The current Beaux-Arts-style structure was designed by Southern Pacific's chief architect John H. Christie. It is constructed of masonry, and is one of five masonry depots that still exist along the original Southern Pacific West Coast line. The other depots are in Albany, Medford, Roseburg and Eugene.

A restoration project by the Oregon Department of Transportation (ODOT) was completed in 2000. Amtrak leases the station from ODOT for $1 a year, in exchange for maintenance of the building and grounds.
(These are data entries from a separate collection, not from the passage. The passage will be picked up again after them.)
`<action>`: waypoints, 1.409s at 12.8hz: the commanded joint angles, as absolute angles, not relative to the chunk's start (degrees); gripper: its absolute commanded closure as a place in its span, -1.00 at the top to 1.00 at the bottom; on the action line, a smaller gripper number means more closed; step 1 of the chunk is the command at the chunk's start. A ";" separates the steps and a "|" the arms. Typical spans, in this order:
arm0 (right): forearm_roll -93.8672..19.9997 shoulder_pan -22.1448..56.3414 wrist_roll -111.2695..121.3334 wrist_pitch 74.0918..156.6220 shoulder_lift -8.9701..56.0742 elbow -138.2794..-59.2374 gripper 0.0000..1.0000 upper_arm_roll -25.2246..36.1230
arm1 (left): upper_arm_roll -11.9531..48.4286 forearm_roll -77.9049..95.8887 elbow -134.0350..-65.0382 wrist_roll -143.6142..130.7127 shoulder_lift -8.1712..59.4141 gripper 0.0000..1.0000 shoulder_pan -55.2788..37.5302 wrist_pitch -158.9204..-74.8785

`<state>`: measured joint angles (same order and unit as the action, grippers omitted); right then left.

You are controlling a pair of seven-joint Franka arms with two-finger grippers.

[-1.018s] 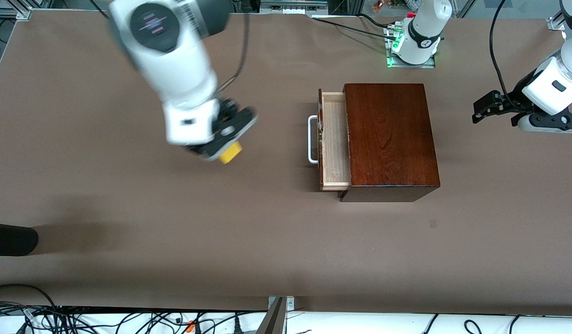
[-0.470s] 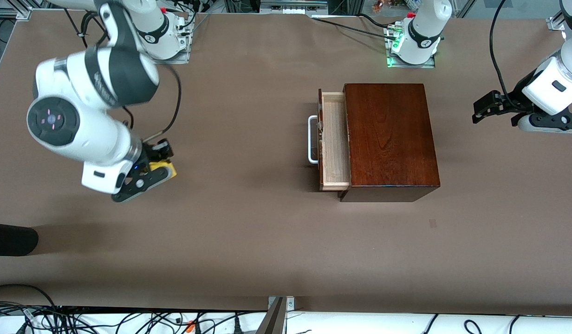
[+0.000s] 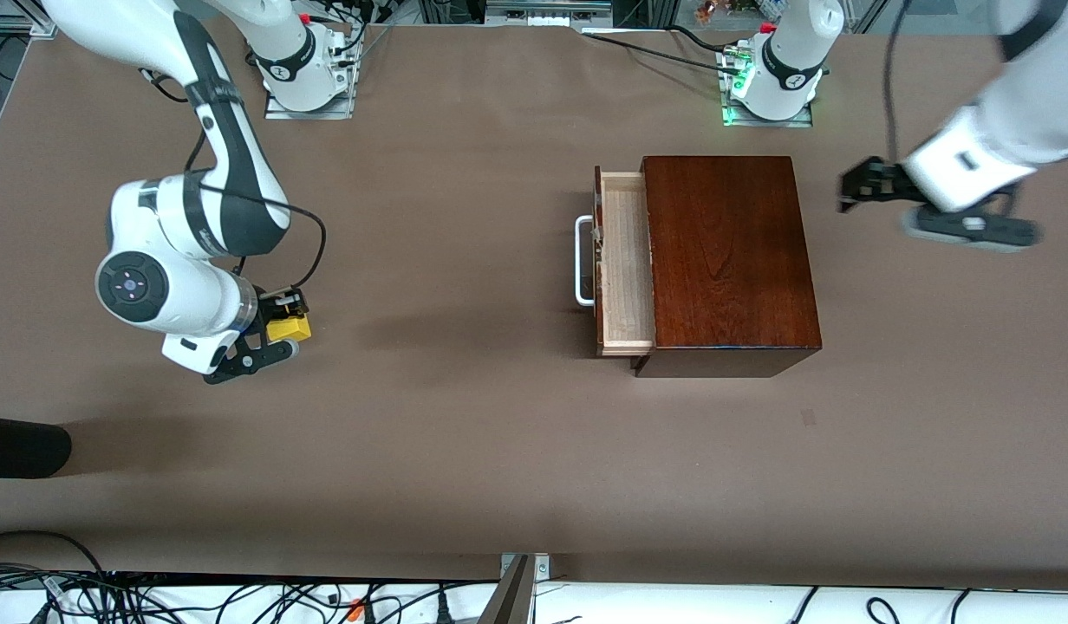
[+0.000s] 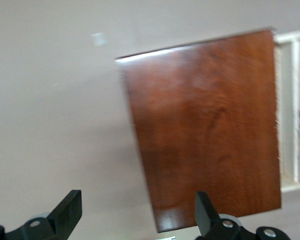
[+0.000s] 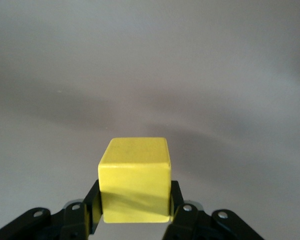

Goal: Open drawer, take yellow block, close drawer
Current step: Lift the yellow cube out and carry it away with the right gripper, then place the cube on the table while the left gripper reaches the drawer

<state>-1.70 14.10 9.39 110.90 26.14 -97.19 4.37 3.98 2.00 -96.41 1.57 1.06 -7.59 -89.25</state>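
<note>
The dark reddish-brown wooden box stands mid-table, and its drawer is pulled out toward the right arm's end, showing a pale wood interior and a white bar handle. My right gripper is shut on the yellow block low over the bare table near the right arm's end; the block sits between its fingers in the right wrist view. My left gripper is open and empty, in the air beside the box at the left arm's end. The left wrist view shows the box top and the open drawer.
A dark rounded object juts in at the table edge near the right arm's end, nearer the front camera. Cables lie along the front edge. A small mark is on the table nearer the camera than the box.
My right gripper has carried the yellow block away from the drawer toward the right arm's end and lowered it. My left gripper has shifted toward the box.
</note>
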 commanded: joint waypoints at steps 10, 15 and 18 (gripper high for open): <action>-3.34 10.81 -0.08 120.59 32.25 -103.89 -0.57 4.48 | 21.09 1.50 -82.62 13.60 23.98 1.00 -21.78 -100.43; -3.25 10.37 1.05 120.23 31.47 -103.62 1.00 4.57 | 21.01 1.49 -82.27 35.72 34.00 1.00 -23.29 -112.83; -3.16 10.37 1.05 120.32 25.34 -102.75 1.00 4.57 | 20.92 0.54 -82.61 45.34 37.44 1.00 -23.38 -116.37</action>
<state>-2.22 10.82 0.34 120.82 30.79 -102.37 4.76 20.82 1.93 -84.85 40.39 35.42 -23.10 -116.25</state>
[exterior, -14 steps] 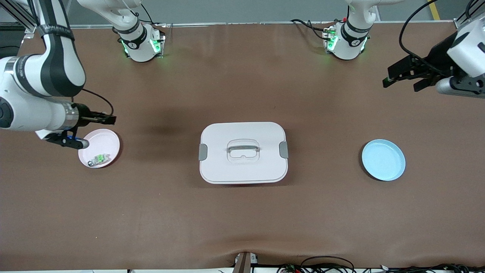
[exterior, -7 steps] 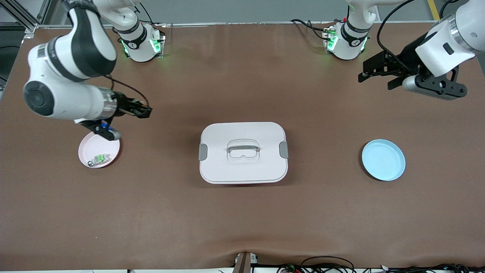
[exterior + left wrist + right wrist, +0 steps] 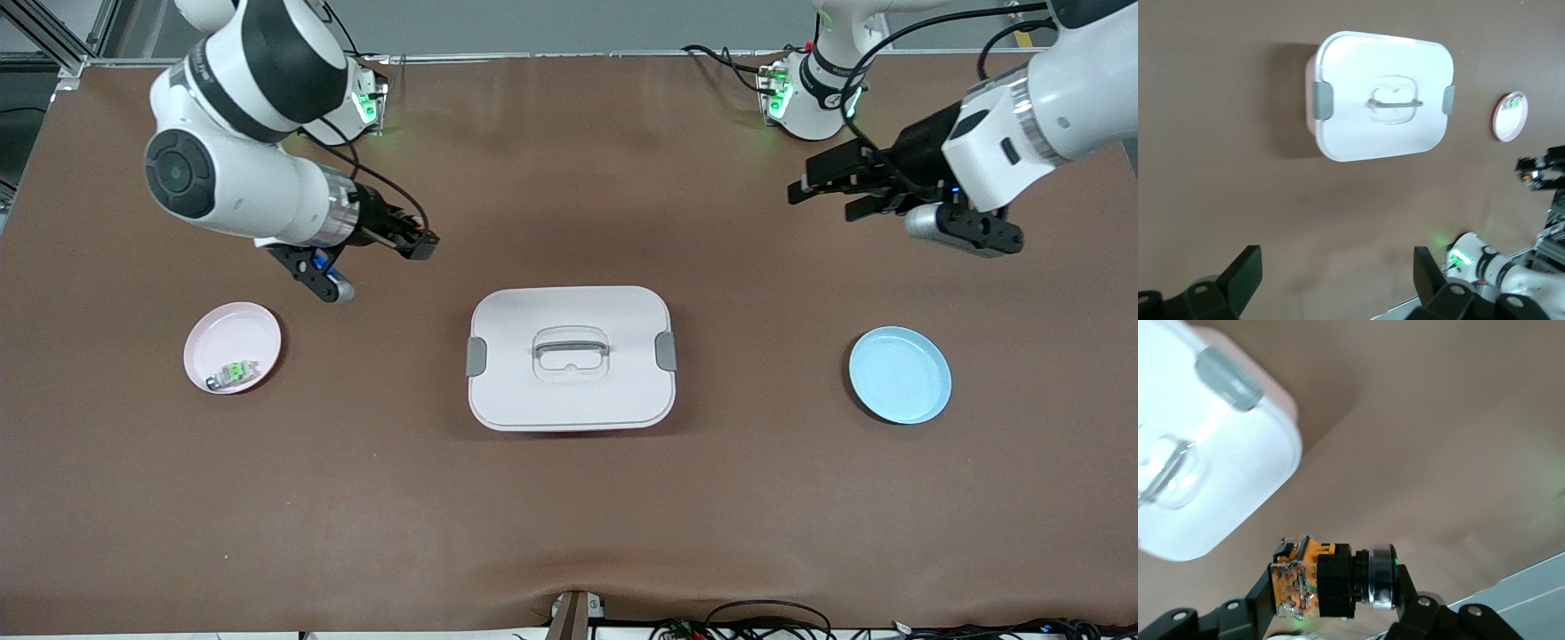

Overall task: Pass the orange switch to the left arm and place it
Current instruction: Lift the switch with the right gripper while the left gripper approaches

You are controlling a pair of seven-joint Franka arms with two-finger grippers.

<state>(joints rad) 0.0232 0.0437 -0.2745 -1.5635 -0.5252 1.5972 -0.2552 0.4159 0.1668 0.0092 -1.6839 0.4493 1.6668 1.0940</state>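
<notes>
My right gripper (image 3: 420, 245) is shut on the orange switch (image 3: 1317, 581), a small black block with an orange, clear-cased end and a silver ring. It hangs over bare table off the box's corner, toward the right arm's end. The white box (image 3: 569, 357) with grey latches sits mid-table and also shows in the right wrist view as the box (image 3: 1205, 460) and in the left wrist view as the box (image 3: 1381, 103). My left gripper (image 3: 822, 204) is open and empty over bare table toward the left arm's end; its fingers (image 3: 1241, 280) stand wide apart.
A pink plate (image 3: 244, 331) holding a clear-grey component with a green top (image 3: 233, 372) lies toward the right arm's end. A blue plate (image 3: 900, 374) lies toward the left arm's end. Both arm bases stand along the table's back edge.
The right arm has carried the switch from over the pink plate toward the middle of the table. The left arm has swung in from the table's end toward the middle, still open.
</notes>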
An 1889 Railway Express Agency (REA) freight depot/baggage shed from the previous station was kept and is the oldest freight depot still in existence in the state. Either after the 1917 fire or in preparation for constructing the new depot, the Queen Anne-style REA depot was relocated from its original site to the south. The REA depot had not been used since the mid-1970s, but ODOT restored it in the late 2000s for use by Greyhound.

The station and baggage depot were added to the National Register of Historic Places on February 12, 2010. In 2011, daily ridership on Amtrak between Salem and Portland reached 24,146 boardings.

Greyhound Lines moved operations from its downtown station to here in 2013, first to the north wing of the station building and, upon completion of renovations in 2018, to the former freight shed.